私は、何も考えず、カメキチロウを見つめていました。私がそのままぼーっとしていると、頭の中で、今日学校で起こった嫌なことがジワジワと蘇りました。私は自分の気持ちが沈んでいっているのを、感じていました。そして、涙が出てきました。

すると、カメキチロウが首を動かして、私のほうを見ているのが視界に入りました。カメキチロウはじっと私の目を見ています。

私は、「カメキチロウ」とつぶやきました。

カメキチロウは一度も私の目から視線をそらさず、ただ私の目を見ていました。

すると、不思議なことに私は、心が軽くなりました。

なんだか、落ち込んでいたことがどうでもよく思え、私は涙を拭き、カメキチロウに微笑みを見せました。

カメキチロウは、視線を別の場所に戻しました。

私は今でも、その時のカメキチロウの顔を覚えています。まっすぐにただ私の目を見つめていてくれたカメキチロウの目を。

あの時、実際にカメキチロウが何を考えていたかはわかりませんが、私は、あの時カメキチロウが慰めてくれたのだと思ってなりません。

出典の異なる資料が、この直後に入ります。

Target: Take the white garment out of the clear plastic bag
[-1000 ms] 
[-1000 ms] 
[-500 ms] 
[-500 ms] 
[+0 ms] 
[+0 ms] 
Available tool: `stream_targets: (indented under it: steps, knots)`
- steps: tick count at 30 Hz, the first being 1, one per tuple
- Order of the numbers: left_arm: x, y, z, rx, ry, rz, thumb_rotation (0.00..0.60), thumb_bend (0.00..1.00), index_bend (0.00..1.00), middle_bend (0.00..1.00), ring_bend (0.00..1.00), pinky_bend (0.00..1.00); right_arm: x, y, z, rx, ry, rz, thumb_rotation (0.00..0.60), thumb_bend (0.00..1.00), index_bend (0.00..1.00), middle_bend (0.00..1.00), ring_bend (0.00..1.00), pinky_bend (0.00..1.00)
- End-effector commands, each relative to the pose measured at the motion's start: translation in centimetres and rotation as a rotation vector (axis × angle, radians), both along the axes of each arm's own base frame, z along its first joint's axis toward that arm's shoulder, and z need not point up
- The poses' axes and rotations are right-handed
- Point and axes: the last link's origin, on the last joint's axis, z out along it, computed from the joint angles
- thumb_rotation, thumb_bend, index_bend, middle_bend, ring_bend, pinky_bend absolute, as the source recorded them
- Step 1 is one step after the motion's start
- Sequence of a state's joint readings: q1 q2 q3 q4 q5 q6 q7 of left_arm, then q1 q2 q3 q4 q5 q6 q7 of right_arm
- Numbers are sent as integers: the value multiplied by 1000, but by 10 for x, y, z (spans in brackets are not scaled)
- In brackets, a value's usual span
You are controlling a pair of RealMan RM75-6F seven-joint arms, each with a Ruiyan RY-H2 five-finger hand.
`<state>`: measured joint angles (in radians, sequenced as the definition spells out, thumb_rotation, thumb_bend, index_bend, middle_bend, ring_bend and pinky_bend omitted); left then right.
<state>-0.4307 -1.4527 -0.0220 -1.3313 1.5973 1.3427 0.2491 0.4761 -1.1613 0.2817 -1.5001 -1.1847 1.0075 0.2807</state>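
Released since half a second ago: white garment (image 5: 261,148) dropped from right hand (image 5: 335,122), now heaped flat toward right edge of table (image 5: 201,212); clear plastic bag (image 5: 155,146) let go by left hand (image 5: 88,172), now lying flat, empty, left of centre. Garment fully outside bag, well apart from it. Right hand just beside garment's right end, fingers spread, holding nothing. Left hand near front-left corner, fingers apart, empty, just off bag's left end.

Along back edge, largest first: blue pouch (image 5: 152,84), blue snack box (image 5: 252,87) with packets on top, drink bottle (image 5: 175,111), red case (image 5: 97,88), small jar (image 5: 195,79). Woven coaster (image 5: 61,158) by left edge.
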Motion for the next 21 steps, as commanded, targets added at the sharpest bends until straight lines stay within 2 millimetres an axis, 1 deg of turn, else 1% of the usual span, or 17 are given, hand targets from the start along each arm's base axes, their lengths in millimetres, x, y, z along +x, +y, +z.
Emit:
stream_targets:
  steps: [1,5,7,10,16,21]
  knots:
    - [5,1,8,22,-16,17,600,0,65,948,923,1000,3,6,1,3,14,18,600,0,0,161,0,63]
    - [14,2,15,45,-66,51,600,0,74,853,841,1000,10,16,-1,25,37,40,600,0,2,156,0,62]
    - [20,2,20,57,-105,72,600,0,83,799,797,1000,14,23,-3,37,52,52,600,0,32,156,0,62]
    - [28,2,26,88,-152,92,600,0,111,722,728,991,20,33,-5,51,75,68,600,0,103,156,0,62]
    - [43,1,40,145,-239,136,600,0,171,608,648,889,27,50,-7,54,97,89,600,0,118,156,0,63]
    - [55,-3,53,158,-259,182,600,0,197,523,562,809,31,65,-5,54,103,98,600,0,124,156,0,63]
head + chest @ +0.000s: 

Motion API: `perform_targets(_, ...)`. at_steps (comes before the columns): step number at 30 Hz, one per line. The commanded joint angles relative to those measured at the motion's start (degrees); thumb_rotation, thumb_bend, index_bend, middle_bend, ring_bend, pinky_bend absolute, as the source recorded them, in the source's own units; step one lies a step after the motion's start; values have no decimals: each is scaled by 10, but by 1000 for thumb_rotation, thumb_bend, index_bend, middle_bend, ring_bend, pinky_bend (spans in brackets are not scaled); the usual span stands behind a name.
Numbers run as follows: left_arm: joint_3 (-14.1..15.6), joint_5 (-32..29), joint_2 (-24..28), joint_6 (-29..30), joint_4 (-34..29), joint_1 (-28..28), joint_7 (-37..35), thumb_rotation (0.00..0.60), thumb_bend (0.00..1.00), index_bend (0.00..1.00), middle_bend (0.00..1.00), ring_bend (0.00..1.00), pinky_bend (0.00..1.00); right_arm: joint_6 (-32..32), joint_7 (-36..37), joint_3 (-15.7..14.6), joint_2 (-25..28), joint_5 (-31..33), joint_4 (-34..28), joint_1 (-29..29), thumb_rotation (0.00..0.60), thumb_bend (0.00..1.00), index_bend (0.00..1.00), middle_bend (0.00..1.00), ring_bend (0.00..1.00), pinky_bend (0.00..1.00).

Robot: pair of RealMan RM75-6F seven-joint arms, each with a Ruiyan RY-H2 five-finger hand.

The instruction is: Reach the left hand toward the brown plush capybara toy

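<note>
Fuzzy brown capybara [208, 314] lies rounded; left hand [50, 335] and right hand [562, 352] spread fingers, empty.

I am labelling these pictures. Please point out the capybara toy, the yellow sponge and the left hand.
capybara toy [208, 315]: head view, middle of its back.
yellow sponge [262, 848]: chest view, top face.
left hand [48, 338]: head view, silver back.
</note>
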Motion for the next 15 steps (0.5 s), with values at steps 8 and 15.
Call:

カメキチロウは、今でも私の大切な家族です。今は大きくなって甲羅の大きさは15センチほどあります。

カメキチロウ、ありがとう。

それから私は、出かける時などにいつもカメキチロウに「いってきます」「ただいま」と言います。また、心がざわつく日、また、これから大切なことが起こるという日は、カメキチロウに「今から○○頑張ってくるね」と言います。すると、少しですが、心が軽くなる気がするのです。例えば、ピアノの発表会だったり、大学受験の時などです。

カメキチロウを見れば、何とかなる気がする。私の思い込みかもしれませんが、それでも構いません。

カメキチロウ、いつもありがとう。これからもよろしくね。